The reality is that, in order to fulfil commitments to meeting  the UN 0.7 %  of GNP target clearly made by the Coalition, George Osborne  has to increase the aid budget from  £8.6 bn in 2011 to £11.3bn in 2014 and spending over the next year is obviously essential to that.

He has the chance now to ensure that the Government will keep the 43 year old promise to deliver levels of aid which are capable of laying the foundations that are needed for resolute, sustained action against global hunger, chronic poverty, illiteracy and ill health.

Naturally, NGOs are urging the Chancellor to do the honourable thing and stand firm on O.7%. In addition,in recent weeks, he has also heard persuasive and positive arguments from 100 leading economists and from CEOs of the UK’s biggest companies who wrote to the Financial Times to emphasise the continuing need for the Government to  fulfil the 0.7% undertaking. The case which they and Ivan Lewis – the Shadow Secretary of State for International Development – make is that aid demonstrably works. For instance, since the Gleneagles G8 Summit in 2005 and the Make Poverty History Campaign, child mortality is down by 18% and 21 million more children are in school in Sub-Saharan Africa. There are many remarkable stories of success that should be told to prove that real progress can be made relatively quickly.
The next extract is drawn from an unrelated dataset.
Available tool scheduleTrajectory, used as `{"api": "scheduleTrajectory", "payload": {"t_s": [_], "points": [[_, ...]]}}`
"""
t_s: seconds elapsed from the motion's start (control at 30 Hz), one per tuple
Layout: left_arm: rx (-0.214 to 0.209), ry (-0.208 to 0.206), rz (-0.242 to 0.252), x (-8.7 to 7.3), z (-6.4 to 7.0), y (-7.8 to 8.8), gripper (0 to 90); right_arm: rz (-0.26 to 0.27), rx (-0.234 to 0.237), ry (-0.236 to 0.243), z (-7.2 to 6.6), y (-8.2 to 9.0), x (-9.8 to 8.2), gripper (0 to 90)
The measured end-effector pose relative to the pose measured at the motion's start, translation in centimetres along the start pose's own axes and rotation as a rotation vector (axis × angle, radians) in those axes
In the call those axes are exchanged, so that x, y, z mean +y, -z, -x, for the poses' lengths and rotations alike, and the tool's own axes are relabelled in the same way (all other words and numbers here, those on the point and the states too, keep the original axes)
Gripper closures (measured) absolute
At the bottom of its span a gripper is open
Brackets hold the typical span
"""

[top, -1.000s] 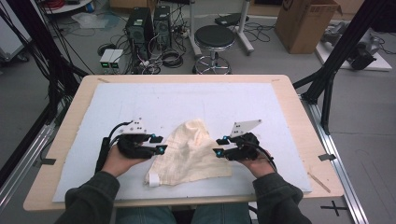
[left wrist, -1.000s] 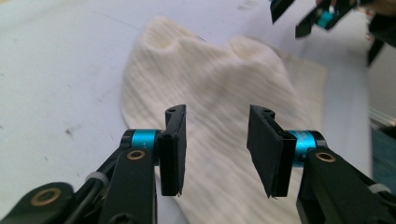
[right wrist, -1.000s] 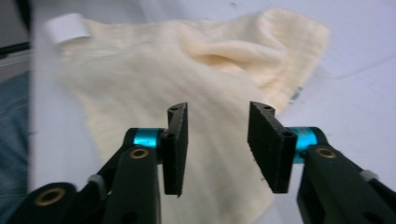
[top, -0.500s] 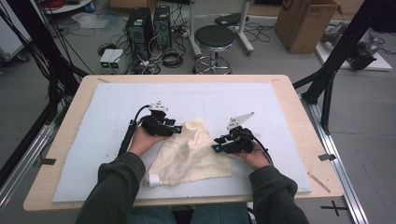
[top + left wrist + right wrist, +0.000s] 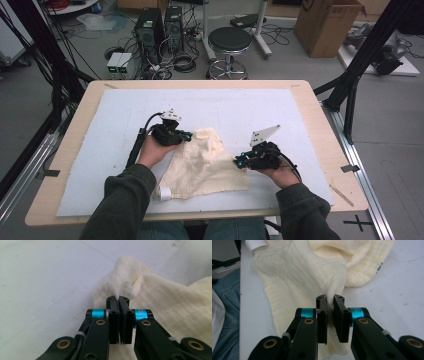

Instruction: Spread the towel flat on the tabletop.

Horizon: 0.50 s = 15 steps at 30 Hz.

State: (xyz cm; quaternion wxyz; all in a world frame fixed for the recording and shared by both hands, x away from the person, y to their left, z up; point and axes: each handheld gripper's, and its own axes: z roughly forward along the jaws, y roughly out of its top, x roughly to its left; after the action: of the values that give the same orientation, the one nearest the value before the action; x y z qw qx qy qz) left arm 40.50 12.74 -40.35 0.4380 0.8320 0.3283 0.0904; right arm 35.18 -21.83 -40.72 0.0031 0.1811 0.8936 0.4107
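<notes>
A cream cloth (image 5: 200,160) lies rumpled on the white mat (image 5: 250,107), with a small white tag (image 5: 164,193) at its near left corner. My left gripper (image 5: 189,135) is at the cloth's far left corner. Its jaws have just been closing and now stand together, pinching a raised fold of the cloth (image 5: 125,287) at the left gripper's (image 5: 119,299) tips. My right gripper (image 5: 239,162) is at the cloth's right edge. Its jaws have just been closing too. In the right gripper view a fold of the cloth (image 5: 307,272) runs through the narrow slit of my right gripper (image 5: 330,298).
The mat covers most of the wooden table (image 5: 310,100). Bare mat lies beyond the cloth and to both sides. Past the far edge, on the floor, stand a stool (image 5: 229,40), computer towers (image 5: 160,25) and a cardboard box (image 5: 327,22). Black frame posts (image 5: 360,55) rise at the right.
My left hand has moved away from me to the cloth's far left corner. The right hand shifted slightly along the right edge. Both pairs of jaws have closed onto the cloth.
</notes>
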Motion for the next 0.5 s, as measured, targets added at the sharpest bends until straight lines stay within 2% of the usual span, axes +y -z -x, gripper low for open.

We know, for example, that the leadership of Tony Blair and Gordon Brown at that Gleneagles Summit led to an extra £7 billion in development aid going to Sub Saharan Africa and the agreement on debt relief they secured wiped out £22 billion of debt burdens of developing countries.

Labour Governments between 1997 and 2010 kept their promises to combat World poverty and under-development. We urge the Coalition to stand by theirs, especially when the 0.7 of GDP is now smaller in real money terms than anticipated in 2010 because of the way in which Coalition’s economic policies have brought stagnation and when fulfilling the 0.7% promise means an allocation of just 1.6 pence in every pound of our national income and not the vast amounts which some in the press and politics would have the public believe.

In addition to fulfilling aid promises, the Chancellor must also spell out what steps he will take to ensure that companies pay the taxes they owe on the income they gain from operations in developing countries. The  IF campaign makes a compelling case for ensuring that  tax dodgers are dealt with effectively so  that  the revenue due can be collected in the UK and in the developing world  and used on promoting  growth and strengthening social provision.

George Osborne must grasp the opportunity of his Budget Statement to make a real difference to millions of lives – not least because the UK could lead by example at the G8 which, this year, meets under the Chairmanship of David Cameron. Lets hope they will both do the right thing for Britain and for the World.